I have separated from by BPDw for 9 months. S9 and I have a lot of conflicts these days. I have a rough time with him due to his attitude and I start to have great concern about his development. This is a long story by itself. Today I just want to talk about a play scene I have seen.

I bought my S9 and S4 each a cute stuffed animal. They love their toy and cuddle with them all the time. S4 also like to have his stuffed monkey sleep with him.

Today the two kids are playing in the cardboard castle that I built them. We also made a cardboard dungeon upon the request of S9. I thought this was a fun project and we all like what we have built.

This afternoon the two kids went into the dungeon playing being locked up by the monkey (S4's stuff animal). Then they broke out and throw the monkey into the jail. Later S9 bought a toy handcuff to lock it in the jail. I don't like to see S4's favor cute animal being locked. I told S4 that the monkey is his friend and he is crying. He said that the monkey is evil, a plot created by his brother. While S4' monkey is being lock up, S9's stuffed dog is still loved and stay in its "doghouse". I tried steer the story by telling them the animals are friendly ally. Or maybe it is the monkey's turn to get out and swap S9's dog in. S9 refused my suggestion.

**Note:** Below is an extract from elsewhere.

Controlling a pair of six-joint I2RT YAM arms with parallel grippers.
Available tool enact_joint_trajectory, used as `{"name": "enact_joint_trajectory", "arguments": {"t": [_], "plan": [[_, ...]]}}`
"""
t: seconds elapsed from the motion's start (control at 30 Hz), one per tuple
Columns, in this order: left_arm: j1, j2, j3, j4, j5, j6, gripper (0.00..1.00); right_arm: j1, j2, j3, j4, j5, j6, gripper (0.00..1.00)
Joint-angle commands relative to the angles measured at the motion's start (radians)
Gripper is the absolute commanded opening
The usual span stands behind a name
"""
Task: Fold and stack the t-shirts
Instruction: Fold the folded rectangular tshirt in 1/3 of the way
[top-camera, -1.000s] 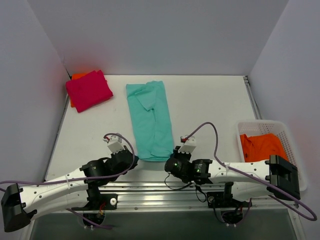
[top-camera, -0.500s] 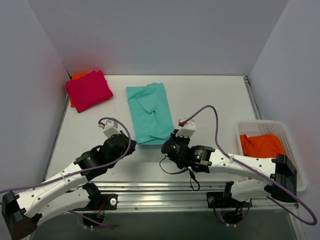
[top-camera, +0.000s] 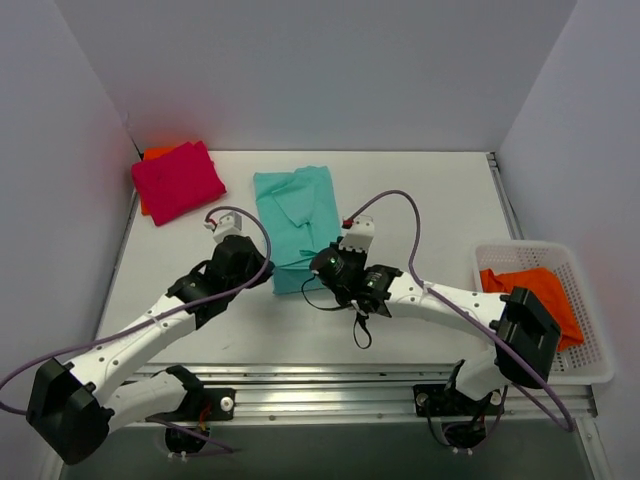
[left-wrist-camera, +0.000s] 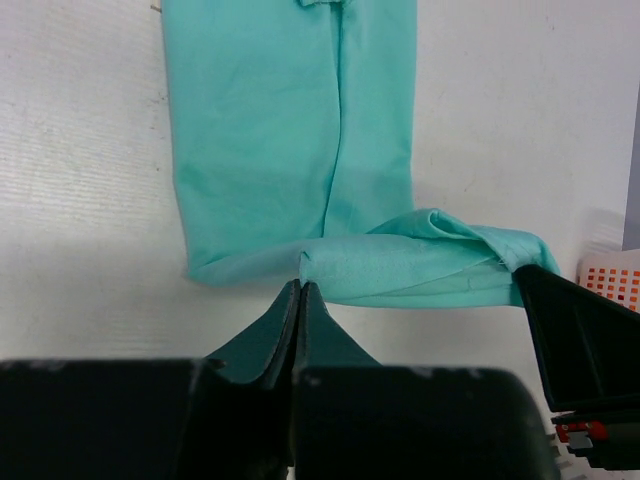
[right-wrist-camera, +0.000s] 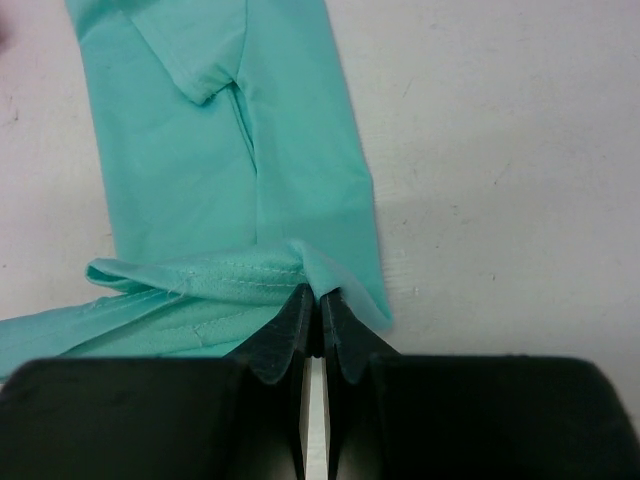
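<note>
The teal t-shirt (top-camera: 296, 220) lies lengthwise in the middle of the table, folded into a long strip. Its near hem is lifted and doubled back over itself. My left gripper (top-camera: 268, 274) is shut on the hem's left corner, as the left wrist view (left-wrist-camera: 301, 285) shows with the teal t-shirt (left-wrist-camera: 270, 130) beyond it. My right gripper (top-camera: 320, 264) is shut on the hem's right corner, as the right wrist view (right-wrist-camera: 318, 292) shows over the teal t-shirt (right-wrist-camera: 230, 170). A folded magenta-pink t-shirt (top-camera: 178, 180) lies at the far left on a folded orange one (top-camera: 150, 154).
A white basket (top-camera: 592, 300) stands at the right edge and holds an orange t-shirt (top-camera: 528, 290). Grey walls close the table at the back and sides. The right arm's cable (top-camera: 400, 215) loops above the table right of the teal shirt.
Both grippers have moved away from the near edge toward the back, carrying the teal shirt's near hem with them, so the shirt looks shorter and its bottom part is doubled over.
</note>
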Motion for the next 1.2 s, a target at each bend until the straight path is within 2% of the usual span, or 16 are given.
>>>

One hour later the game has finished. I rescued the money and S4 bought him into his bed. A while later S9 found the money and picked it up and handcuffed it again.

Is it just child's play? Just some boys thing? Or a little sibling rivalry? I am concerned because I have S9 become egotistic and uncaring and often harass his little brother. Seeing he turn S4 against his animal, I fear his attitude issues would spread to his little brother.

What do you think? Would you intervene?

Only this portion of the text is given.